Total time to complete Offline
data collection: (26580) seconds.
Offline data collection
capabilities: (0x7b) SMART execute Offline immediate.
					Auto Offline data collection on/off support.
					Suspend Offline collection upon new
					command.
					Offline surface scan supported.
					Self-test supported.
					Conveyance Self-test supported.
					Selective Self-test supported.
SMART capabilities: (0x0003)	Saves SMART data before entering
					power-saving mode.
					Supports SMART auto save timer.
Error logging capability: (0x01)	Error logging supported.
					General Purpose Logging supported.
Short self-test routine
recommended polling time: ( 2) minutes.
Extended self-test routine
recommended polling time: ( 255) minutes.
Conveyance self-test routine
recommended polling time: ( 5) minutes.
SCT capabilities: (0x70b5)	SCT Status supported.
					SCT Feature Control supported.
					SCT Data Table supported.

SMART Attributes Data Structure revision number: 16
Vendor Specific SMART Attributes with Thresholds:
ID# ATTRIBUTE_NAME FLAG VALUE WORST THRESH TYPE UPDATED WHEN_FAILED RAW_VALUE
  1 Raw_Read_Error_Rate 0x002f 200 200 051 Pre-fail Always - 0
  3 Spin_Up_Time 0x0027 219 178 021 Pre-fail Always - 4016
  4 Start_Stop_Count 0x0032 100 100 000 Old_age Always - 42
  5 Reallocated_Sector_Ct 0x0033 200 200 140 Pre-fail Always - 0
  7 Seek_Error_Rate 0x002e 200 200 000 Old_age Always - 0
  9 Power_On_Hours 0x0032 100 100 000 Old_age Always - 275
 10 Spin_Retry_Count 0x0032 100 253 000 Old_age Always - 0
 11 Calibration_Retry_Count 0x0032 100 253 000 Old_age Always - 0
 12 Power_Cycle_Count 0x0032 100 100 000 Old_age Always - 42
192 Power-Off_Retract_Count 0x0032 200 200 000 Old_age Always - 17
193 Load_Cycle_Count 0x0032 200 200 000 Old_age Always - 34
194 Temperature_Celsius 0x0022 125 107 000 Old_age Always - 25
196 Reallocated_Event_Count 0x0032 200 200 000 Old_age Always - 0
197 Current_Pending_Sector 0x0032 200 200 000 Old_age Always - 0
198 Offline_Uncorrectable 0x0030 100 253 000 Old_age Offline - 0
199 UDMA_CRC_Error_Count 0x0032 200 200 000 Old_age Always - 0
200 Multi_Zone_Error_Rate 0x0008 200 200 000 Old_age Offline - 0

SMART Error Log Version: 1
ATA Error Count: 4
	CR = Command Register [HEX]
	FR = Features Register [HEX]
	SC = Sector Count Register [HEX]
	SN = Sector Number Register [HEX]
	CL = Cylinder Low Register [HEX]
	CH = Cylinder High Register [HEX]
	DH = Device/Head Register [HEX]
	DC = Device Command Register [HEX]
	ER = Error register [HEX]
	ST = Status register [HEX]
Powered_Up_Time is measured from power on, and printed as
DDd+hh:mm:SS.sss where DD=days, hh=hours, mm=minutes,
SS=sec, and sss=millisec.

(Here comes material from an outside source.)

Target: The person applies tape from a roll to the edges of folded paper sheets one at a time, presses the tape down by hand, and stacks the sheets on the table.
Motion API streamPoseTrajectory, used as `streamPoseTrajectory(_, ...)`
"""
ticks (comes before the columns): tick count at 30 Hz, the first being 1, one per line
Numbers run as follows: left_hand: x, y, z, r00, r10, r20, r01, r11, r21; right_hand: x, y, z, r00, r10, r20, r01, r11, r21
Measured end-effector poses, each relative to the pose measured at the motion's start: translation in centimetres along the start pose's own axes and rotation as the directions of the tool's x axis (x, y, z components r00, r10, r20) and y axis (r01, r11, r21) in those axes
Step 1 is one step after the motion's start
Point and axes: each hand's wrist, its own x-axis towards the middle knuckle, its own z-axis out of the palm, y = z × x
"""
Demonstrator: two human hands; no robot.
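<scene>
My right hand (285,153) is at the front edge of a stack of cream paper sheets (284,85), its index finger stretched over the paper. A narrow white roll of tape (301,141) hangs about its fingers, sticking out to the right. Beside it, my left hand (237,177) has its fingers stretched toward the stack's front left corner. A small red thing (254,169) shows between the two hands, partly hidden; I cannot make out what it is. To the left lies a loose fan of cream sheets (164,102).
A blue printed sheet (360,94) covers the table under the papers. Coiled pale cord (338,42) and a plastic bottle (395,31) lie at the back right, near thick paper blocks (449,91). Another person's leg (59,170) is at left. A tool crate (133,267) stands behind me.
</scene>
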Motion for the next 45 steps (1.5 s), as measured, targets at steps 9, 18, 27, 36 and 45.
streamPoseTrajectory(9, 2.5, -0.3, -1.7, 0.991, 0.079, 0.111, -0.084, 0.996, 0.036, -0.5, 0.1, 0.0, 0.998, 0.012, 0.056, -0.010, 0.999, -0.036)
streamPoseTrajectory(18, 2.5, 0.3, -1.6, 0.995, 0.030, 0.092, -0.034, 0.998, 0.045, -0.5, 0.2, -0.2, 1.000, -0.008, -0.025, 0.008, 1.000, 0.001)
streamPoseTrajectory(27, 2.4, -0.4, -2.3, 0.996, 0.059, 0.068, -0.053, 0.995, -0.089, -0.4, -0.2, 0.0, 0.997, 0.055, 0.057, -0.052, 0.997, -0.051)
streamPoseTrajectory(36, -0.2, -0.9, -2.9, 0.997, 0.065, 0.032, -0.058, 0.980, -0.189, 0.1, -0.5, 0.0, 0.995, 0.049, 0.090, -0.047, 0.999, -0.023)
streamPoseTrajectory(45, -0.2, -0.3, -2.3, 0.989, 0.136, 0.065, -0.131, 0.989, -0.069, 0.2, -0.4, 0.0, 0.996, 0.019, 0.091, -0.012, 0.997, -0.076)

It "wraps" after 49.710 days.

Error 4 occurred at disk power-on lifetime: 274 hours (11 days + 10 hours)
  When the command that caused the error occurred, the device was active or idle.

  After command completion occurred, registers were:
  ER ST SC SN CL CH DH
  -- -- -- -- -- -- --
  04 61 00 53 4f c2 20 Device Fault; Error: ABRT

  Commands leading to the command that caused the error were:
  CR FR SC SN CL CH DH DC Powered_Up_Time Command/Feature_Name
  -- -- -- -- -- -- -- -- ---------------- --------------------
  b0 d8 00 00 4f c2 20 00 00:00:12.088 SMART ENABLE OPERATIONS
  ef 03 46 00 00 00 00 00 00:00:12.088 SET FEATURES [Set transfer mode]
  ec 00 00 00 00 00 20 00 00:00:12.087 IDENTIFY DEVICE
  ec 00 00 00 00 00 20 00 00:00:12.086 IDENTIFY DEVICE

Error 3 occurred at disk power-on lifetime: 274 hours (11 days + 10 hours)
  When the command that caused the error occurred, the device was active or idle.

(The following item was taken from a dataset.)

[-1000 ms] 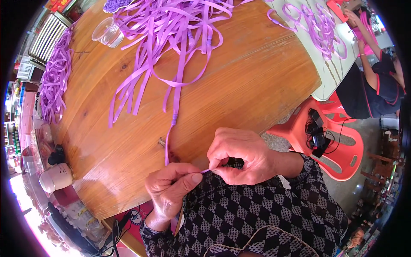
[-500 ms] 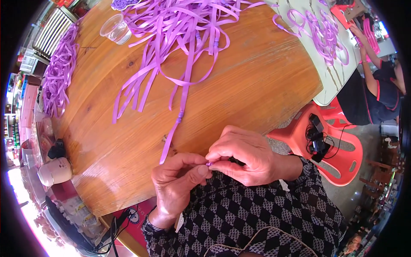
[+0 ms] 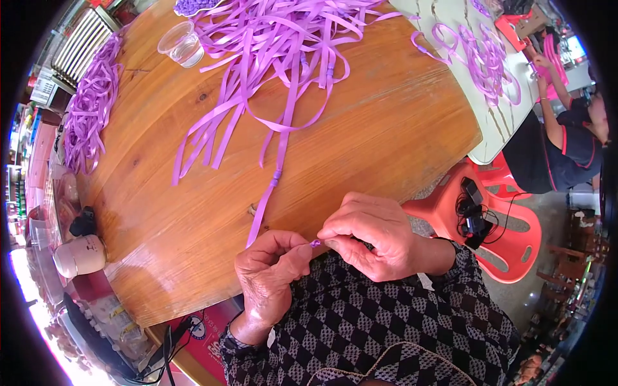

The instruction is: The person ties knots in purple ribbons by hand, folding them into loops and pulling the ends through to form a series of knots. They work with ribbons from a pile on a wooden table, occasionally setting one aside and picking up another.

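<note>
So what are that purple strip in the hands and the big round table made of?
The purple strip looks like thin, flat woven ribbon or plastic tape: it curls limply, with slight sheen. The table seems varnished wood: visible grain, knots and glossy orange-brown reflections.

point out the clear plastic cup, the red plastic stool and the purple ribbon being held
clear plastic cup [image 3: 182, 44]: head view, its side wall
red plastic stool [image 3: 515, 241]: head view, its seat
purple ribbon [image 3: 261, 215]: head view, strip above left hand

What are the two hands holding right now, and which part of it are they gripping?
Both the left hand and the right hand pinch the near end of one purple ribbon strip between fingertips; the rest trails away across the wooden table.
</note>
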Available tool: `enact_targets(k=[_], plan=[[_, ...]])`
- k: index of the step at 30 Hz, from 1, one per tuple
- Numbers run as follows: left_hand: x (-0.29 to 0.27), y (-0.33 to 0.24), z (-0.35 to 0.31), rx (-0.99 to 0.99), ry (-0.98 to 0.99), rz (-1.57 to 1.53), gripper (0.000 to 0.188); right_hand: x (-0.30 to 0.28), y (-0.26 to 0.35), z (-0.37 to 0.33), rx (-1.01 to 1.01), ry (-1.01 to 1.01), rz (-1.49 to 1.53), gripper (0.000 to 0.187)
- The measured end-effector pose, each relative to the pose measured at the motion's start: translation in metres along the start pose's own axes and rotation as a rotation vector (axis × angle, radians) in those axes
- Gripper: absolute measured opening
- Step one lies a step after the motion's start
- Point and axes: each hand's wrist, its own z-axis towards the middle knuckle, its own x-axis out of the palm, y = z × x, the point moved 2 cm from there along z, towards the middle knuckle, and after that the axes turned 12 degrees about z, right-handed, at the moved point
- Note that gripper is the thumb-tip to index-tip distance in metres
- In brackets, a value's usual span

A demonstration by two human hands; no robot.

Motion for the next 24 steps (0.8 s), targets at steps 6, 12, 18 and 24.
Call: enact_targets(k=[6,12,18,24], plan=[[0.003,0.002,-0.002,0.096,-0.034,-0.004,0.010,0.007,0.004,0.001,-0.083,-0.010,-0.148,0.023],[0.003,0.004,-0.001,0.124,-0.009,0.025,0.009,0.010,-0.003,-0.002,-0.163,-0.028,-0.261,0.026],[0.003,0.007,0.002,0.130,-0.039,0.038,0.007,0.010,-0.006,-0.003,-0.196,-0.038,-0.303,0.025],[0.005,0.009,0.005,0.122,-0.039,0.018,0.009,0.010,-0.007,-0.002,-0.177,-0.060,-0.173,0.022]])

  After command completion occurred, registers were:
  ER ST SC SN CL CH DH
  -- -- -- -- -- -- --
  04 61 00 53 4f c2 20 Device Fault; Error: ABRT

  Commands leading to the command that caused the error were:
  CR FR SC SN CL CH DH DC Powered_Up_Time Command/Feature_Name
  -- -- -- -- -- -- -- -- ---------------- --------------------
  b0 d8 00 00 4f c2 20 00 00:03:25.482 SMART ENABLE OPERATIONS
  ef 03 46 00 00 00 00 00 00:03:25.482 SET FEATURES [Set transfer mode]
  ec 00 00 00 00 00 20 00 00:03:25.482 IDENTIFY DEVICE
  ec 00 00 00 00 00 20 00 00:03:25.480 IDENTIFY DEVICE
  b0 d8 00 00 4f c2 20 00 00:02:44.579 SMART ENABLE OPERATIONS

Error 2 occurred at disk power-on lifetime: 274 hours (11 days + 10 hours)
  When the command that caused the error occurred, the device was active or idle.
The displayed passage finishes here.